Herman Arthur "Harry" Lauter (June 19, 1914  – October 30, 1990) was an American character actor.

Early years
Lauter was born in White Plains, New York. He worked as a model for a professional photographer and was a rodeo rider before moving into acting.

Lauter came from an entertainment-oriented family, with his father and grandfather having been part of The Flying Lauters trapeze act.

Career

Lauter's acting break came with a role in The Magnificent Rogue (1946), in which he played a model.
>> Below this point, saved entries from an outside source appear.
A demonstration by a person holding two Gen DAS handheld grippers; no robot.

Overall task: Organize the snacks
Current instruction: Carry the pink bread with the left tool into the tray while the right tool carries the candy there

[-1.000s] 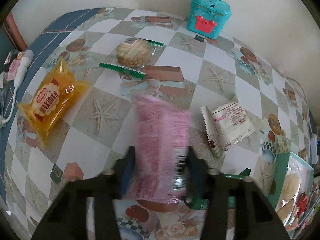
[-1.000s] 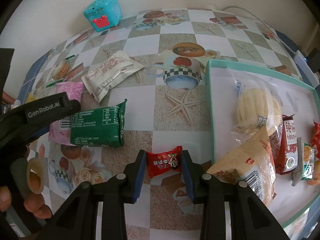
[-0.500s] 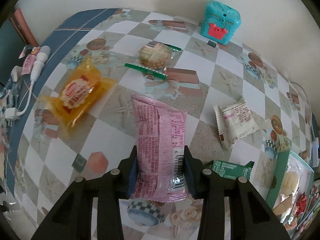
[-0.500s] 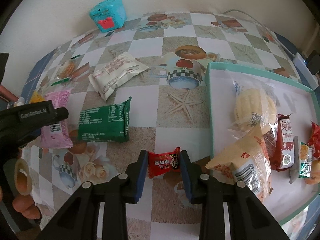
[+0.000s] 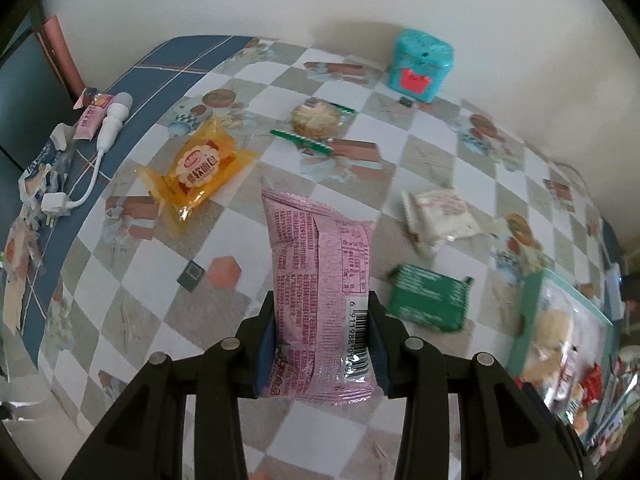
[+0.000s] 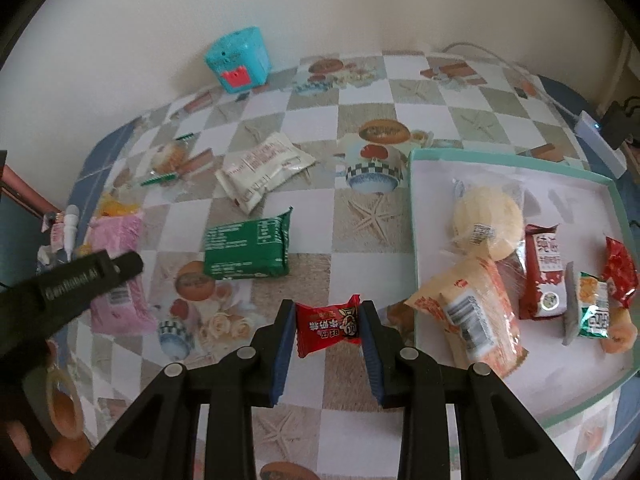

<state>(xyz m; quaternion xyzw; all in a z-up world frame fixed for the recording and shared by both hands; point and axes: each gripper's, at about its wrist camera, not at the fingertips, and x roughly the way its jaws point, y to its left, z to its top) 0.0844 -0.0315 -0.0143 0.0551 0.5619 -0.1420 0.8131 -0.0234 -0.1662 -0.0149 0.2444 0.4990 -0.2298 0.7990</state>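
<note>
Pink foil snack packet (image 5: pixel 320 300) is hanging clamped in the left gripper (image 5: pixel 320 344) above the counter (image 5: pixel 132 308); the right gripper (image 6: pixel 326 336) is clenching a small red candy wrapper (image 6: pixel 328 326). Both are mid-carry, probably needing transfer toward the teal-rimmed tray (image 6: pixel 414 240) at three o'clock.

Six snack packets are outside the tray: one pink (image 5: pixel 320 292), one red (image 6: pixel 328 326), one green (image 6: pixel 247 249), one white (image 6: pixel 264 171), one yellow (image 5: pixel 198 168), one clear biscuit pack (image 5: pixel 316 120). One teal tray (image 6: pixel 516 158), far right. One teal box (image 6: pixel 238 60), far.
</note>
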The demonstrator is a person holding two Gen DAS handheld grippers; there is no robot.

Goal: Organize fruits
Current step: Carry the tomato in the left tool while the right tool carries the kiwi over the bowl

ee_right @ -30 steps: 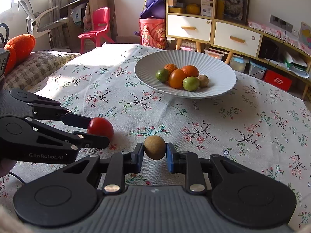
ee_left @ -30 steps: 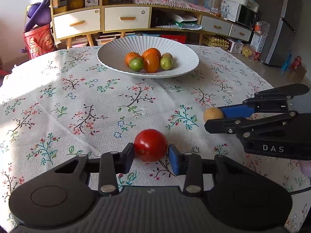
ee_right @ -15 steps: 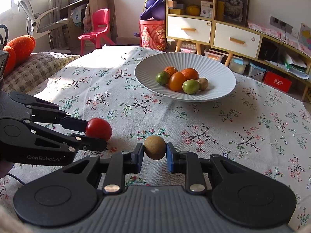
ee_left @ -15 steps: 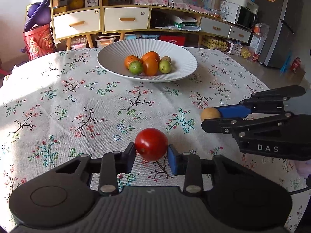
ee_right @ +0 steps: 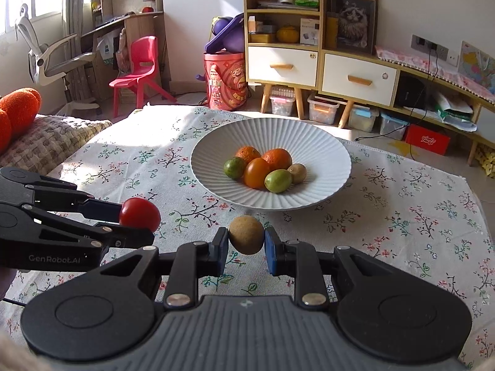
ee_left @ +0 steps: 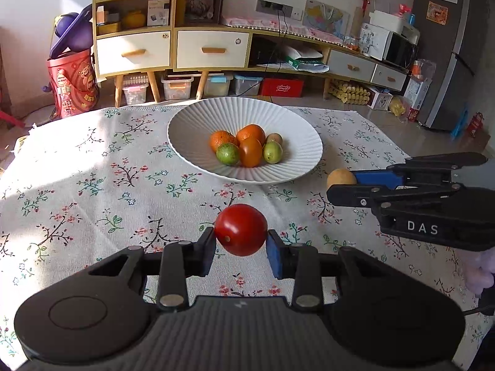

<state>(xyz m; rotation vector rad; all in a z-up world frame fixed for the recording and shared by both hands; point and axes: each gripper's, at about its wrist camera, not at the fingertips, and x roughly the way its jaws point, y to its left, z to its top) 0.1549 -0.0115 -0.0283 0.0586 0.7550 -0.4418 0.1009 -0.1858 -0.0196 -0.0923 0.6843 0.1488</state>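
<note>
Left claw (ee_left: 240, 244) clamps a red tomato (ee_left: 240, 229) — right claw (ee_right: 246, 247) pinches a brown fruit (ee_right: 246, 235).

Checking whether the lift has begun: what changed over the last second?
Both grippers rose and moved toward the white bowl: the left gripper carries the red tomato, the right gripper the brown fruit, both off the cloth now. The grips did not change, and the five fruits in the bowl stayed put.
</note>
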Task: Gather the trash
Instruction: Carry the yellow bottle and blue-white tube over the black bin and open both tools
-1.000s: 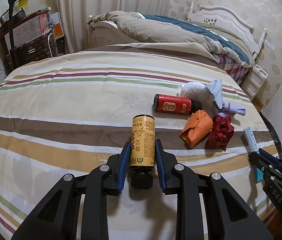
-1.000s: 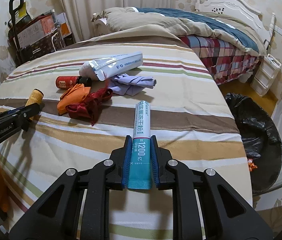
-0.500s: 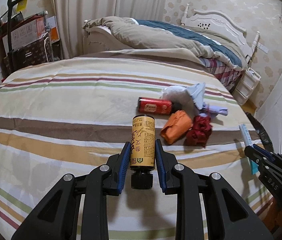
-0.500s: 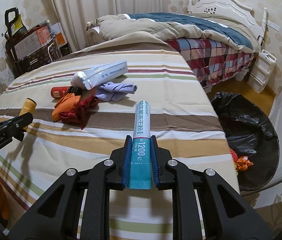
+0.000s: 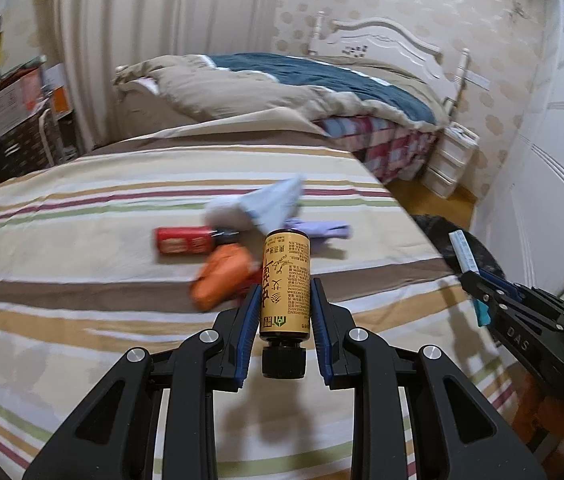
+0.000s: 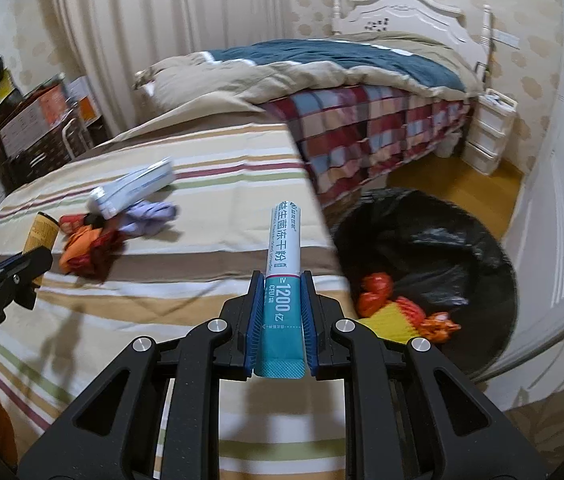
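You are carrying two pieces of trash above the striped bedspread (image 5: pixel 82 248), one in each gripper. Your left gripper (image 5: pixel 285 300) is clamping one yellow bottle (image 5: pixel 286 280) between its blue pads, black cap toward the camera, base pointing to 12 o'clock. Your right gripper (image 6: pixel 280 292) is squeezing one teal-and-white box (image 6: pixel 283 272), long and narrow, which is also pointing to 12 o'clock, near the bedspread's right edge.

In the left wrist view, four loose items are lying together on the bedspread: one red can (image 5: pixel 184 241) on its side at 10 o'clock of the bottle, one orange wrapper (image 5: pixel 222 276) touching the can's lower side, one white pouch (image 5: pixel 262 206) at 12 o'clock, and one lilac cloth (image 5: pixel 321 230) at 1 o'clock. In the right wrist view, dark red material is showing beside the orange wrapper, too blurred to name.

One bin lined with a black bag (image 6: pixel 433 240) is standing on the floor at 2 o'clock of the right gripper, just beside the bedspread. Red, yellow and orange scraps (image 6: pixel 397 312) are lying inside it; their count is unclear.
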Demonstrator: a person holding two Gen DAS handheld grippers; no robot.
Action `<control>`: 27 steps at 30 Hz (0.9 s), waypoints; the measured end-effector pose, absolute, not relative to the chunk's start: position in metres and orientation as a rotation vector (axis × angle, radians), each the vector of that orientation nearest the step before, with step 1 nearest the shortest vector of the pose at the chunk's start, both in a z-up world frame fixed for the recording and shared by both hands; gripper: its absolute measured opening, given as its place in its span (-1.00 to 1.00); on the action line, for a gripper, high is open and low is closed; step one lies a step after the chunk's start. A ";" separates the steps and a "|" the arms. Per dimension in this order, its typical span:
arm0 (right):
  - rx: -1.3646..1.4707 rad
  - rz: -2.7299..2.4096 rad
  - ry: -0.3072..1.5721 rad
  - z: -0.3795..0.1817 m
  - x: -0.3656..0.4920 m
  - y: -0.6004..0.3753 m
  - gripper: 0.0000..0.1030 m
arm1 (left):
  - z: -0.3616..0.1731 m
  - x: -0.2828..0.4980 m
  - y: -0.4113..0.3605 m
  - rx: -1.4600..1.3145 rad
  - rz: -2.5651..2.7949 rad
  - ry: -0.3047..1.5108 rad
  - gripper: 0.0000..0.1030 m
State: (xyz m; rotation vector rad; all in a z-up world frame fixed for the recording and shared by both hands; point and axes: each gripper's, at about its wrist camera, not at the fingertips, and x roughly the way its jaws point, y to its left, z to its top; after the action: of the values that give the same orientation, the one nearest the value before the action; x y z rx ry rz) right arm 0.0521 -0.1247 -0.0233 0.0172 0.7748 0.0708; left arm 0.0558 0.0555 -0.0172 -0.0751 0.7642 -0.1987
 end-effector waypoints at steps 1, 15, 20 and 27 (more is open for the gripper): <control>0.022 0.060 0.772 -0.022 0.052 -0.131 -0.65 | -0.016 0.056 0.049 -0.069 -0.209 0.760 -0.47; 0.088 -0.089 0.753 -0.023 0.063 -0.216 -0.65 | -0.012 0.083 -0.055 0.024 -0.386 0.737 -0.47; 0.107 -0.121 0.758 -0.029 0.068 -0.237 -0.65 | -0.020 0.093 -0.081 0.053 -0.424 0.748 -0.47; 0.123 -0.147 0.774 -0.039 0.078 -0.258 -0.65 | -0.031 0.104 -0.115 0.095 -0.448 0.763 -0.47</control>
State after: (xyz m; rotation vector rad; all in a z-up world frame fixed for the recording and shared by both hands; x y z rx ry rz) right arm 0.0778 -0.2582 -0.0388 0.1232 0.7741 -0.1472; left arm 0.1036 -0.1145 -0.0307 0.0955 0.7625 -0.4482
He came to be a familiar presence in supporting roles in low-budget films, serials (where he was often cast because of his facial resemblance to stuntman Tom Steele, who would double for him), and television programs in the 1950s.  Only once did he really come close to stardom, as Clay Morgan, one of the leads in the CBS television series Tales of the Texas Rangers, which aired fifty-two episodes from 1955 to 1958. His co-star was Willard Parker as Ranger Jace Pearson.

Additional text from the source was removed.